What to do
Pictures excluded, copy all of the data below exactly.

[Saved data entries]
== Segment start ==

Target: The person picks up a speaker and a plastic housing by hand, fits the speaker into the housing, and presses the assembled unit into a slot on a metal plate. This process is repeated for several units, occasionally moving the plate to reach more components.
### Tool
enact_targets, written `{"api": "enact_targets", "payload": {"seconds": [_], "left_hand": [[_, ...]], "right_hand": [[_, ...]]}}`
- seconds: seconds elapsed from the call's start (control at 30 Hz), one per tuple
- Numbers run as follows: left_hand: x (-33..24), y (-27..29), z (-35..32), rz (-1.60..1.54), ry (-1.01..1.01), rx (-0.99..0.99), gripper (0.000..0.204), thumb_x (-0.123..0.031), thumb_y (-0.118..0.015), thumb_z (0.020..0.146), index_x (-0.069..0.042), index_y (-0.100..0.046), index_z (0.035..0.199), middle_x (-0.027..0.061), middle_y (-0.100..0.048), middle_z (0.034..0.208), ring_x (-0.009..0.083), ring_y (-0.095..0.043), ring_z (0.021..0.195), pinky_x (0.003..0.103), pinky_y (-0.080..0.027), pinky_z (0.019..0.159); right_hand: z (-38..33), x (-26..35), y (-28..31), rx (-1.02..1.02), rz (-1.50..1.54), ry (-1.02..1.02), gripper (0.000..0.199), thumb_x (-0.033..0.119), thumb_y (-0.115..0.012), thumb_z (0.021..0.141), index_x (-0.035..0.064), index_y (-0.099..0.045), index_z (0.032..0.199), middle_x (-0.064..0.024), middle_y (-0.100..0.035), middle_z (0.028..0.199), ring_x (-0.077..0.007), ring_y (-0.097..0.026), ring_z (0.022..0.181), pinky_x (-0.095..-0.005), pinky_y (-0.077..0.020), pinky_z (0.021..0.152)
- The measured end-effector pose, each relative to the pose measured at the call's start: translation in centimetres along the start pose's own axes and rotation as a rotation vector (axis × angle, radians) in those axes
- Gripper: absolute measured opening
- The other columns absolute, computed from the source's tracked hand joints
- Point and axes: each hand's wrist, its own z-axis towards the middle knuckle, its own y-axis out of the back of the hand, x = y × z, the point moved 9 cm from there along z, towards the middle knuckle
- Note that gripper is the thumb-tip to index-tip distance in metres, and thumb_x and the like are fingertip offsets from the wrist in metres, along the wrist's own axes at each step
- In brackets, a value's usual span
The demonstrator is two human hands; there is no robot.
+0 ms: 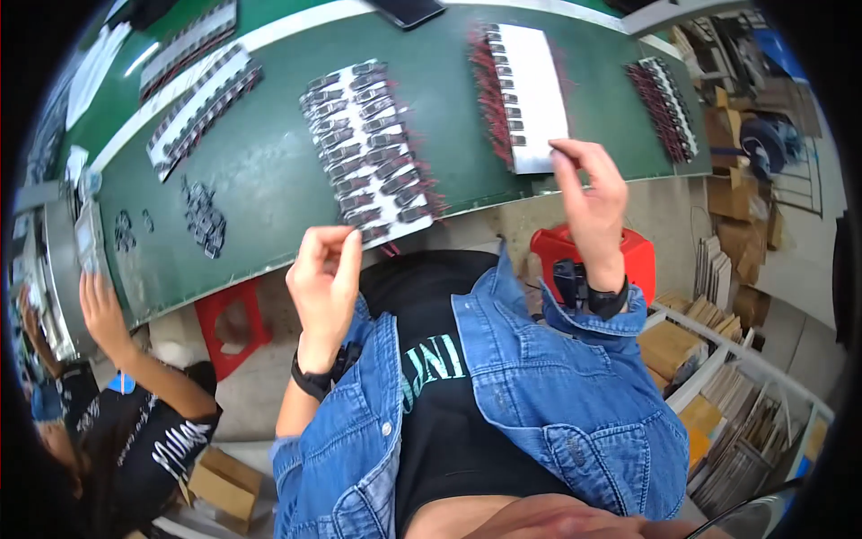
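**Card of small parts being pinched at its near corner**

A white card (532, 99) is being gripped at its near right corner by the right hand (593, 193), thumb and forefinger closed together on the edge. The card is lying flat on the green tabletop (260, 162), just inside its near edge; small dark clips with red wires are being kept in a row down its left side, while the right half is bare. That bare margin is probably why the corner is being chosen: the card can be handled without the parts being disturbed.

The left hand (325, 278) is being held above the lap, short of the tabletop, its fingers curled together; whether anything is being pinched in them cannot be told. Just beyond it, a second card (370, 144) is lying slantwise, fully loaded with clips. Further cards are being kept left and right, and loose clips (205, 217) are lying on the tabletop. At the far left, another person's hand (101, 305) is being raised to the edge.
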Motion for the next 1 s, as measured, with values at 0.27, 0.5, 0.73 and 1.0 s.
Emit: {"api": "enact_targets", "payload": {"seconds": [0.27,0.5,0.73,1.0], "left_hand": [[-1.5,4.4,-0.9,0.126,-0.181,-0.251,0.007,-0.005,-0.069,0.092,0.000,-0.067,0.097,-0.0012,-0.063,0.075,0.0030,-0.054,0.065,0.021,-0.046,0.059],[-1.3,10.2,1.2,0.104,-0.139,-0.423,0.005,-0.006,-0.070,0.090,-0.001,-0.069,0.092,0.0007,-0.066,0.075,0.0040,-0.055,0.065,0.022,-0.046,0.058],[-2.7,17.0,2.4,0.597,-0.185,-0.650,0.009,-0.014,-0.068,0.089,-0.005,-0.070,0.090,0.0073,-0.066,0.078,0.0188,-0.060,0.063,0.032,-0.049,0.062],[-3.4,18.3,8.5,1.116,-0.237,-0.573,0.011,-0.018,-0.069,0.087,-0.007,-0.071,0.088,0.0084,-0.067,0.085,0.0282,-0.065,0.085,0.041,-0.052,0.074]], "right_hand": [[0.9,2.4,-3.6,0.039,-0.231,0.159,0.017,0.003,-0.068,0.086,0.0031,-0.067,0.103,-0.0130,-0.066,0.097,-0.0295,-0.064,0.088,-0.0366,-0.0514,0.078],[1.0,1.9,-3.0,0.117,-0.292,0.226,0.014,0.005,-0.064,0.091,0.0028,-0.064,0.105,-0.0131,-0.064,0.098,-0.0287,-0.063,0.091,-0.0365,-0.0502,0.079],[2.1,0.8,-4.7,0.291,-0.196,0.169,0.014,0.003,-0.062,0.092,0.0013,-0.060,0.106,-0.0131,-0.060,0.098,-0.0269,-0.062,0.088,-0.0344,-0.0491,0.076],[1.8,-1.5,-4.2,0.255,0.183,-0.176,0.013,0.005,-0.058,0.097,-0.0018,-0.060,0.108,-0.0074,-0.062,0.099,-0.0150,-0.058,0.087,-0.0262,-0.0460,0.080]]}}
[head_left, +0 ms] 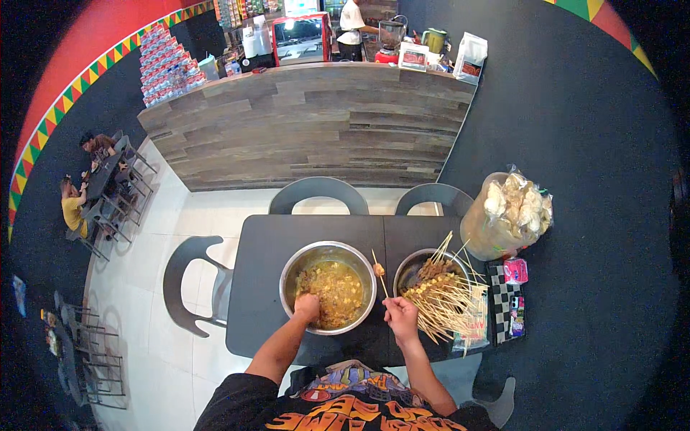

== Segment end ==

Your response
Target: The person picks up a speaker and a plastic housing by hand, fits the speaker into the housing, and presses the assembled unit into a slot on a metal plate. This process is repeated for several units, occasionally moving the plate to reach more components.
### Tool
enact_targets, written `{"api": "enact_targets", "payload": {"seconds": [_], "left_hand": [[_, ...]], "right_hand": [[_, ...]]}}`
- seconds: seconds elapsed from the call's start (control at 30 Hz), one per tuple
- Numbers run as follows: left_hand: x (-33..24), y (-27..29), z (-35..32), rz (-1.60..1.54), ry (-1.01..1.01), rx (-0.99..0.99), gripper (0.000..0.204), thumb_x (-0.123..0.031), thumb_y (-0.118..0.015), thumb_z (0.020..0.146), index_x (-0.069..0.042), index_y (-0.100..0.046), index_z (0.035..0.199), middle_x (-0.027..0.061), middle_y (-0.100..0.048), middle_z (0.034..0.208), ring_x (-0.009..0.083), ring_y (-0.095..0.043), ring_z (0.021..0.195), pinky_x (0.003..0.103), pinky_y (-0.080..0.027), pinky_z (0.019..0.159); right_hand: z (-38..33), x (-26..35), y (-28..31), rx (-1.02..1.02), rz (-1.50..1.54), ry (-1.02..1.02), gripper (0.000..0.199), thumb_x (-0.033..0.119), thumb_y (-0.115..0.012), thumb_z (0.021..0.141), index_x (-0.035..0.064), index_y (-0.099..0.045), index_z (0.032..0.199), middle_x (-0.064..0.024), middle_y (-0.100..0.035), middle_z (0.028..0.199), ring_x (-0.077..0.007), ring_y (-0.097..0.026), ring_z (0.022..0.181), pinky_x (-0.095..-0.005), pinky_y (-0.077..0.020), pinky_z (0.021..0.152)
- The measured end-effector pose, each relative to the pose measured at the call's start: translation in centimetres along the start pose's own axes and rotation as a rotation vector (axis × angle, radians) in those axes
- Gripper: absolute measured opening
- The other columns absolute, computed from the source's tracked hand joints
- Point and axes: each hand's wrist, its own z-axis towards the middle knuckle, its own y-axis out of the back of the hand, x = y × z, the point moved 9 cm from there along z, towards the middle knuckle
- Note that gripper is the thumb-tip to index-tip distance in metres, and thumb_x and the like are fingertip offsets from the wrist in metres, along the wrist's own axes at each step
- In brackets, a value's usual span
The demonstrator is two human hands; there is no robot.
+0 ms: 
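**Card of small parts being pinched at its near corner**

A white card (532, 99) is being gripped at its near right corner by the right hand (593, 193), thumb and forefinger closed together on the edge. The card is lying flat on the green tabletop (260, 162), just inside its near edge; small dark clips with red wires are being kept in a row down its left side, while the right half is bare. That bare margin is probably why the corner is being chosen: the card can be handled without the parts being disturbed.

The left hand (325, 278) is being held above the lap, short of the tabletop, its fingers curled together; whether anything is being pinched in them cannot be told. Just beyond it, a second card (370, 144) is lying slantwise, fully loaded with clips. Further cards are being kept left and right, and loose clips (205, 217) are lying on the tabletop. At the far left, another person's hand (101, 305) is being raised to the edge.
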Motion for the next 1 s, as measured, with values at 0.27, 0.5, 0.73 and 1.0 s.
Emit: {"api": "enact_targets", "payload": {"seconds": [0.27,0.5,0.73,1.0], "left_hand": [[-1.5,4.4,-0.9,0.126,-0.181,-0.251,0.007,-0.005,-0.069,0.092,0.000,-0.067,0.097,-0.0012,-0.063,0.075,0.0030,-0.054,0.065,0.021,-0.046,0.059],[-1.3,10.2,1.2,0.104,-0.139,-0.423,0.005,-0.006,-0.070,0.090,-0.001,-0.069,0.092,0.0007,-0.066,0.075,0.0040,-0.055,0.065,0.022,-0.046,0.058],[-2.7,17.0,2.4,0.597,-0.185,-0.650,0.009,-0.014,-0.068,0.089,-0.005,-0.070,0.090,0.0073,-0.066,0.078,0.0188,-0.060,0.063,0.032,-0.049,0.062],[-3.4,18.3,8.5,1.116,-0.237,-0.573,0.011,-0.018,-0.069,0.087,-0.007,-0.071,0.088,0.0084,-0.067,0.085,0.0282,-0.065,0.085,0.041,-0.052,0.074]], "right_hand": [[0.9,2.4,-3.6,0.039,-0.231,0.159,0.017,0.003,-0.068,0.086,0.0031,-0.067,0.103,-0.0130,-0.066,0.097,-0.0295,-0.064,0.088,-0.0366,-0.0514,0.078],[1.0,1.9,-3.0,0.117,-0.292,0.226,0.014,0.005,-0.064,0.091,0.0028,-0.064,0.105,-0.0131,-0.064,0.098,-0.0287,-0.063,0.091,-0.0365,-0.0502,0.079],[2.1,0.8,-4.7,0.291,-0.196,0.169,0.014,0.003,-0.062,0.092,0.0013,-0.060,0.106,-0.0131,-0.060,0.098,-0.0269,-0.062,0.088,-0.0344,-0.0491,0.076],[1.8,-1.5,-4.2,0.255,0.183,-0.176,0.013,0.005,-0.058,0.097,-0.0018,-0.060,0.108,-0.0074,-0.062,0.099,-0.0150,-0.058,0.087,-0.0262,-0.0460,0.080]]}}
[head_left, +0 ms] 

No additional output is needed.